Aside from that general principle, there are other considerations specific to the implementation of Hadoop that make it desirable to use separate accounts.
HDFS has a concept of the super-user. The HDFS super-user is the account that is running the NameNode process. The super-user has special privileges to run HDFS administration commands and access all files in HDFS, regardless of the permission settings on those files. YARN and MapReduce daemons do not require HDFS super-user privilege. They can operate as an unprivileged user of HDFS, accessing only files for which they have permission. Running everything with the same account would unintentionally escalate privileges for the YARN and MapReduce daemons.
When running in secured mode, the YARN NodeManager utilizes the LinuxContainerExecutor to launch container processes as the user who submitted the YARN application. This works by using a special setuid executable, which allows the user running the NodeManager to switch to running a process as the user who submitted the application. This ensures that users submitting applications cannot escalate privileges by running code in the context of a different user account.

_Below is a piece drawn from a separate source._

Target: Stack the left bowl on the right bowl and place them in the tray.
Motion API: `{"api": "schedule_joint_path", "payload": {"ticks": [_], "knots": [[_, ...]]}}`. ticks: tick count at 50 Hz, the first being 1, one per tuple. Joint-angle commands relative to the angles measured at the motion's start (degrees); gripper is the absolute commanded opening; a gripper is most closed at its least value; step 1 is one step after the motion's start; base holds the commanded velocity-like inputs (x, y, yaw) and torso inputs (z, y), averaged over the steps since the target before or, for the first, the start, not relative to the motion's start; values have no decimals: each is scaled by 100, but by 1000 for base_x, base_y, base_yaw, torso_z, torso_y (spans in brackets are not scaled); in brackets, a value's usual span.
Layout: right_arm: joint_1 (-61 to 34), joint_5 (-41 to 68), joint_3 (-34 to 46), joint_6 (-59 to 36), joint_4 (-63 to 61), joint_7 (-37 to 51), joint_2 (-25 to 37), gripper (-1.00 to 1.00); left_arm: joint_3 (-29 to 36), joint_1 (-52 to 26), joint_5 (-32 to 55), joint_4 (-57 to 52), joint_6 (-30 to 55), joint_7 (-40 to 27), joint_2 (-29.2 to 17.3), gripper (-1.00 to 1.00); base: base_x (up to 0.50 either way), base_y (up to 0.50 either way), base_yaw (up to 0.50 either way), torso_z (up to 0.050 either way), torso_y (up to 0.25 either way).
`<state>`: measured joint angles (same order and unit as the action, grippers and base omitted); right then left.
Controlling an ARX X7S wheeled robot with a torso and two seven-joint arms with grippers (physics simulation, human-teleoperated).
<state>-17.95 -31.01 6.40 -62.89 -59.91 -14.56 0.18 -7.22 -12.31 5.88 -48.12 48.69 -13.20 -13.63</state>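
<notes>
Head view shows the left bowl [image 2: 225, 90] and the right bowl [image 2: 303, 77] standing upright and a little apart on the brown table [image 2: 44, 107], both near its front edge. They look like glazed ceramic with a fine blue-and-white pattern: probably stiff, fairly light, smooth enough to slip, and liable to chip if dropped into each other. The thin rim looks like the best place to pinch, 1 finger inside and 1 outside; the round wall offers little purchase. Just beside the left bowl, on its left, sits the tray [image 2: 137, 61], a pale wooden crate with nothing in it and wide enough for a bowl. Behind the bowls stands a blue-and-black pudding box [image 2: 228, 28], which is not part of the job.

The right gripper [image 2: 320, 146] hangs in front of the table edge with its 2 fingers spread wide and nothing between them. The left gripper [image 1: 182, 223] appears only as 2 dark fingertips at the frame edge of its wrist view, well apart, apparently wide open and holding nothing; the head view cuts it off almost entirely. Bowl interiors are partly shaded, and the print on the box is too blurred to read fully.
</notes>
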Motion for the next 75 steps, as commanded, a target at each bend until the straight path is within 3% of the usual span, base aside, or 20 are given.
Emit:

However, setuid executables themselves are powerful tools that can cause privilege escalation problems if used incorrectly. The LinuxContainerExecutor documentation describes very specific steps to take in setting the permissions and configuration for this setuid executable. If a separate account was not used for running the YARN daemons, then this setuid executable would have to be made accessible to a larger set of accounts, which would increase the attack surface.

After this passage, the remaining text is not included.